What to work on >> From the material beneath, pull every line with the word "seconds".

═══ Data extracts ═══

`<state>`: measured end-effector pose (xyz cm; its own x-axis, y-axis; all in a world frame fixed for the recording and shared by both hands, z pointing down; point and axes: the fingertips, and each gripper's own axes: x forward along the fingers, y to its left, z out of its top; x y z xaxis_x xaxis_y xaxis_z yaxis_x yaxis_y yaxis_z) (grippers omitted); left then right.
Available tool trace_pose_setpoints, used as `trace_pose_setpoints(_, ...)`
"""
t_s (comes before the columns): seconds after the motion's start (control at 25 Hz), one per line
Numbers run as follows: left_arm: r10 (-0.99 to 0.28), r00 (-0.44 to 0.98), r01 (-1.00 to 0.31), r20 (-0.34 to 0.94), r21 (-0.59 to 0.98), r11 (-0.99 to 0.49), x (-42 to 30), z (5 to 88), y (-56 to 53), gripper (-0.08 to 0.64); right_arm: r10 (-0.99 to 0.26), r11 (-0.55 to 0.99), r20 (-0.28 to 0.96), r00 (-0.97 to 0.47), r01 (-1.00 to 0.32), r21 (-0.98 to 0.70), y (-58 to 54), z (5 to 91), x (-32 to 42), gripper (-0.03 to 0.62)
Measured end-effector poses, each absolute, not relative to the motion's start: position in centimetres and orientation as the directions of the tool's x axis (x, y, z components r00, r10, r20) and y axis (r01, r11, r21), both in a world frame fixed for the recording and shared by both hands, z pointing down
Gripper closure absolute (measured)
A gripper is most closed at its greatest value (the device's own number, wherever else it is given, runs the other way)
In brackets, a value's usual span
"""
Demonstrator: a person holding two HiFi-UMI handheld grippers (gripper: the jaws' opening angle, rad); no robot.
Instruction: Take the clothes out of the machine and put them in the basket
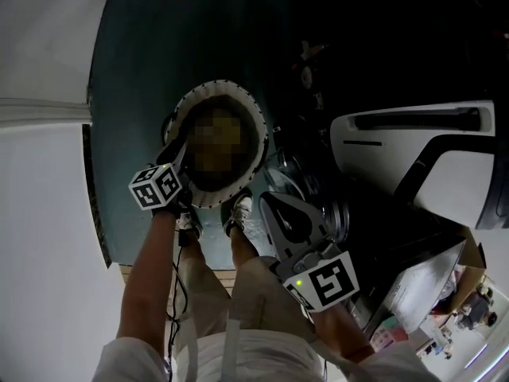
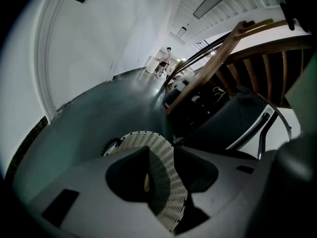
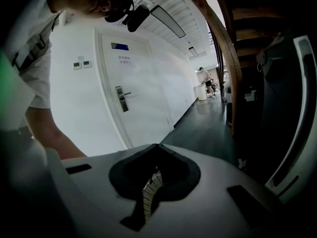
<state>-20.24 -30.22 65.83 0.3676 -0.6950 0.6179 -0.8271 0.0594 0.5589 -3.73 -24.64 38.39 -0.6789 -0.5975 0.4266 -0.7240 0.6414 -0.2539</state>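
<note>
A white perforated basket [image 1: 256,122] hangs over the dark floor in front of me. My left gripper [image 1: 176,153] is shut on its left rim. My right gripper [image 1: 259,197] is shut on its near right rim. In the left gripper view the basket's lattice wall [image 2: 171,192] runs between the jaws of the left gripper [image 2: 161,155]. The right gripper view shows only a thin strip of that rim [image 3: 147,196] in the gap of the right gripper [image 3: 156,151]. I cannot make out what lies inside the basket. The white machine [image 1: 453,177] with its dark front stands at the right.
My shoes [image 1: 240,213] stand right under the basket on the dark green floor [image 1: 151,70]. A white wall [image 1: 40,173] runs along the left. A white door [image 3: 133,98] and a wooden staircase [image 2: 228,48] are close by. Loose clutter [image 1: 445,309] lies at the lower right.
</note>
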Motion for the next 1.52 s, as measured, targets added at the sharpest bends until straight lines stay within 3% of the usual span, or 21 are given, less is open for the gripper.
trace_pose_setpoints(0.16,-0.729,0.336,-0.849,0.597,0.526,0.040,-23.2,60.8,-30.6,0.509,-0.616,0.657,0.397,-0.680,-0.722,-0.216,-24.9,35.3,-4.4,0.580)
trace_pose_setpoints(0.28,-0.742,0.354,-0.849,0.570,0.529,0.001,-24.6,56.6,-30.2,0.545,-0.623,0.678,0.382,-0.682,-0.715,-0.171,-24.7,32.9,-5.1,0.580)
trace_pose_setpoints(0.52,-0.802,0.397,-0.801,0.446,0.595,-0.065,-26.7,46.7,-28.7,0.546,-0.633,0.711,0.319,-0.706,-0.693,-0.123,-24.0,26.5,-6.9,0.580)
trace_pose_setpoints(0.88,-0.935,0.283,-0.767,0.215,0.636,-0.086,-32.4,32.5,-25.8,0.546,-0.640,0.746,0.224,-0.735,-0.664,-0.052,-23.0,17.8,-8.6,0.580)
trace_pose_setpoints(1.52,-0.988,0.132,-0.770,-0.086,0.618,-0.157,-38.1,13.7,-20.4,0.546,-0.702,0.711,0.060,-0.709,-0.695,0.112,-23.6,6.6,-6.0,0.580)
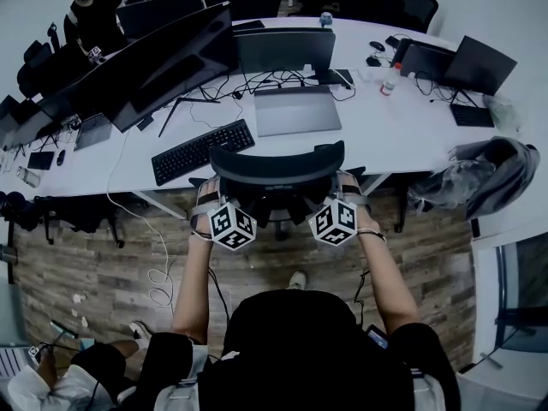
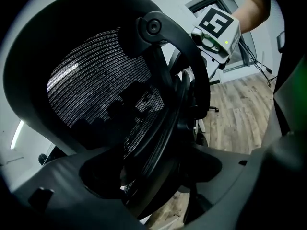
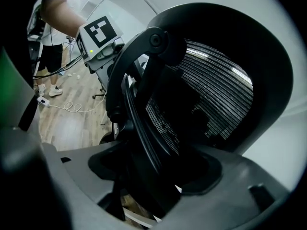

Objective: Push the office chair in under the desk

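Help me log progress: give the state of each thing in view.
Office chair: at the desk edge, gripped on both sides.
Left gripper: shut on the chair's back.
Right gripper: shut on the chair's back.
Laptop: closed.
Monitor: screen dark.

A black chair [image 1: 276, 171] stands at the near edge of a white desk [image 1: 402, 135], with its back toward the person. The left gripper [image 1: 208, 199] is on the left side of the chair's back and the right gripper [image 1: 347, 193] is on the right side. How the jaws stand cannot be seen from here. On the desk, behind the chair, lie a keyboard [image 1: 204, 151] and a closed laptop [image 1: 296, 110]. A white cable [image 1: 159, 274] lies on the wooden floor [image 1: 94, 264].
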Demonstrator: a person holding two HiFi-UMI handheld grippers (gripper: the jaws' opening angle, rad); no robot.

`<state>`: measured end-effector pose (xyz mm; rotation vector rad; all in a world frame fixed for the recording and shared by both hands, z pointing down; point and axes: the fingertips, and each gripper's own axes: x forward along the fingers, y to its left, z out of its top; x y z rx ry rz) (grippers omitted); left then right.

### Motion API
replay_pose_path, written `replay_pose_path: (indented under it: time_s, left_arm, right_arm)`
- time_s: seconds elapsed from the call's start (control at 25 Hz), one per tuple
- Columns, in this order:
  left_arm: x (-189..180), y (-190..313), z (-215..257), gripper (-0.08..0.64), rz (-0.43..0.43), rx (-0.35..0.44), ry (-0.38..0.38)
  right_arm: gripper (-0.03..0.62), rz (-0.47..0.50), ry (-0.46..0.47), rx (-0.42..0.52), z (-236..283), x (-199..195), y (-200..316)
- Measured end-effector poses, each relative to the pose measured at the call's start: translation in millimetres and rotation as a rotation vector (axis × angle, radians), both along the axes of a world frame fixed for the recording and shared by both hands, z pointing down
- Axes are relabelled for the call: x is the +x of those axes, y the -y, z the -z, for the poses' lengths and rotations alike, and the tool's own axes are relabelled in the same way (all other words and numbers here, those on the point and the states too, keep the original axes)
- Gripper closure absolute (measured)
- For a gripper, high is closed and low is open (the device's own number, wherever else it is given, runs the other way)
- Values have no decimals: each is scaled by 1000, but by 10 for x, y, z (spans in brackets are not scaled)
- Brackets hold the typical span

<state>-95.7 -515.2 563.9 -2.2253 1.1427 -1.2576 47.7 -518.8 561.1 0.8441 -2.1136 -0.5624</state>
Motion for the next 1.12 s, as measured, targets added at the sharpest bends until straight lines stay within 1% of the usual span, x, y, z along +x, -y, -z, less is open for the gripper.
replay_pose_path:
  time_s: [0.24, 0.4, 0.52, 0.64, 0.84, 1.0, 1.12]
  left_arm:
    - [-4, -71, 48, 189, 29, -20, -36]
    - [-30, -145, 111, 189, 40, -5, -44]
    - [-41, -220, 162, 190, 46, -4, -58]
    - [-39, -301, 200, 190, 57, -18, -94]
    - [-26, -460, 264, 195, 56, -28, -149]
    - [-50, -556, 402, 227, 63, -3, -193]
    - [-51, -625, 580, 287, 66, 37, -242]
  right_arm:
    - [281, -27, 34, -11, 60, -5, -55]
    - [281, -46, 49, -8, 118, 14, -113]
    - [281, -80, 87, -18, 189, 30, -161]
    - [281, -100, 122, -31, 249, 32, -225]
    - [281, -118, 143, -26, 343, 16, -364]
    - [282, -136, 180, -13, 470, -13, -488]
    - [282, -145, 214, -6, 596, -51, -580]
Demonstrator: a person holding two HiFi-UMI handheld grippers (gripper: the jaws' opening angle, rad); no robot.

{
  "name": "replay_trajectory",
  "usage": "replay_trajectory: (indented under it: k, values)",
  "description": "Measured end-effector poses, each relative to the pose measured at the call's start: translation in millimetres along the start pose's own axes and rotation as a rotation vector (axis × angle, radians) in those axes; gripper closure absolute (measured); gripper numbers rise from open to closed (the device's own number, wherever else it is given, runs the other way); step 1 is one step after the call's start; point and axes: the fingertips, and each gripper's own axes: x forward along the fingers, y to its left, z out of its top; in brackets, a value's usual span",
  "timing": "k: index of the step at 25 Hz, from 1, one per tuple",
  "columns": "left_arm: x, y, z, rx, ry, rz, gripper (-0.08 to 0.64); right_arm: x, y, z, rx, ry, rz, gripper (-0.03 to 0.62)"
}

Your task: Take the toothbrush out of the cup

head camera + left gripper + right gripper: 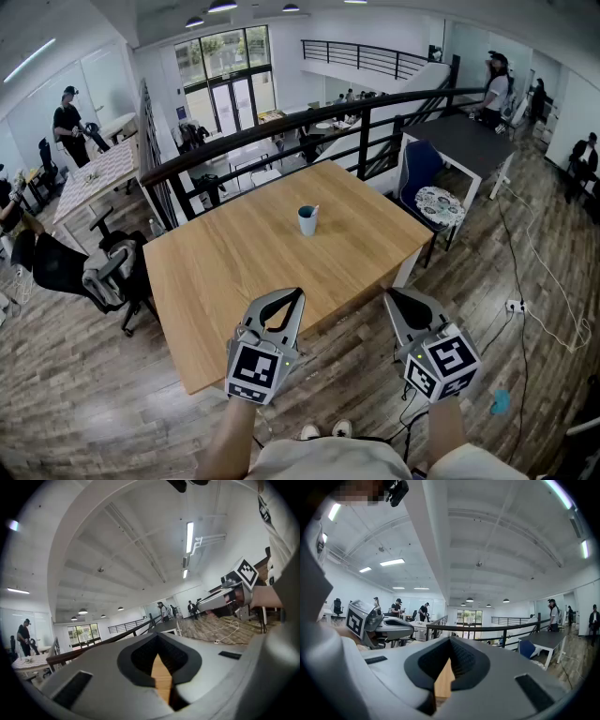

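**Desk:** Where is the toothbrush in this one?

**Photographer:** It stands in the blue cup (307, 221). The cup is upright near the middle of the pale wooden surface (234, 272). The toothbrush (315, 209) shows as a pinkish end above the rim, on the cup's right side.

**Desk:** And the two tools?

**Photographer:** Both are held level at the near side of the surface, well apart from the cup. The left tool (297, 295) is seen against the near edge of the wood. Its jaws are drawn narrow, tips together, and grip nothing. In the left gripper view only a sliver of wood shows through the slot below the tips. The right tool (394, 296) is beside the near right corner, and its jaws are likewise closed tip to tip on nothing.

**Desk:** What is around them?

**Photographer:** A black railing (281, 127) runs behind the surface. A black office chair (108, 272) stands to its left. To its right a blue chair (422, 169) stands by a dark table (469, 141). A white cable (544, 272) trails across the wooden floor, and people stand in the background.
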Motion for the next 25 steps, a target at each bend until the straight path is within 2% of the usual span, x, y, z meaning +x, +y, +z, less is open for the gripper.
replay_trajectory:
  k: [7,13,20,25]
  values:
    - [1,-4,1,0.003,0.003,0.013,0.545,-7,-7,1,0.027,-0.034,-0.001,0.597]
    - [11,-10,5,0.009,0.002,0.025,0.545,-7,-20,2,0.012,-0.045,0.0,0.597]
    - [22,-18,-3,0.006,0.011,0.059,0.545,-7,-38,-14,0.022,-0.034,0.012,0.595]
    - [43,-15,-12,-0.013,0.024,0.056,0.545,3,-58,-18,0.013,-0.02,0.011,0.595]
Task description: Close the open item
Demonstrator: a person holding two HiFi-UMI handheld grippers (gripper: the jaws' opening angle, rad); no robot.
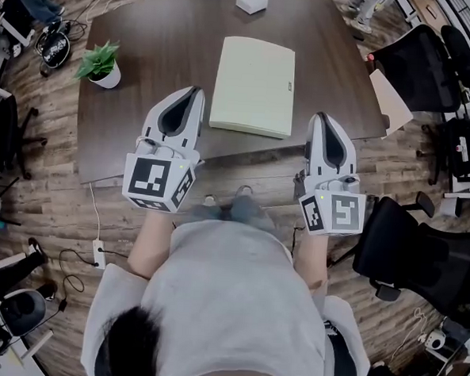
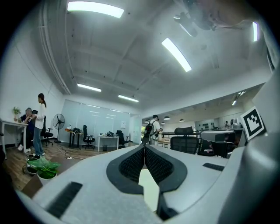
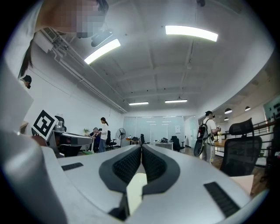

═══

Task solution >>
t_s (comes before the columns): seconds after the motion's start (control at 25 Hz), one per line
- time_s: seconds elapsed from the call's start (control at 25 Hz), one per tuple

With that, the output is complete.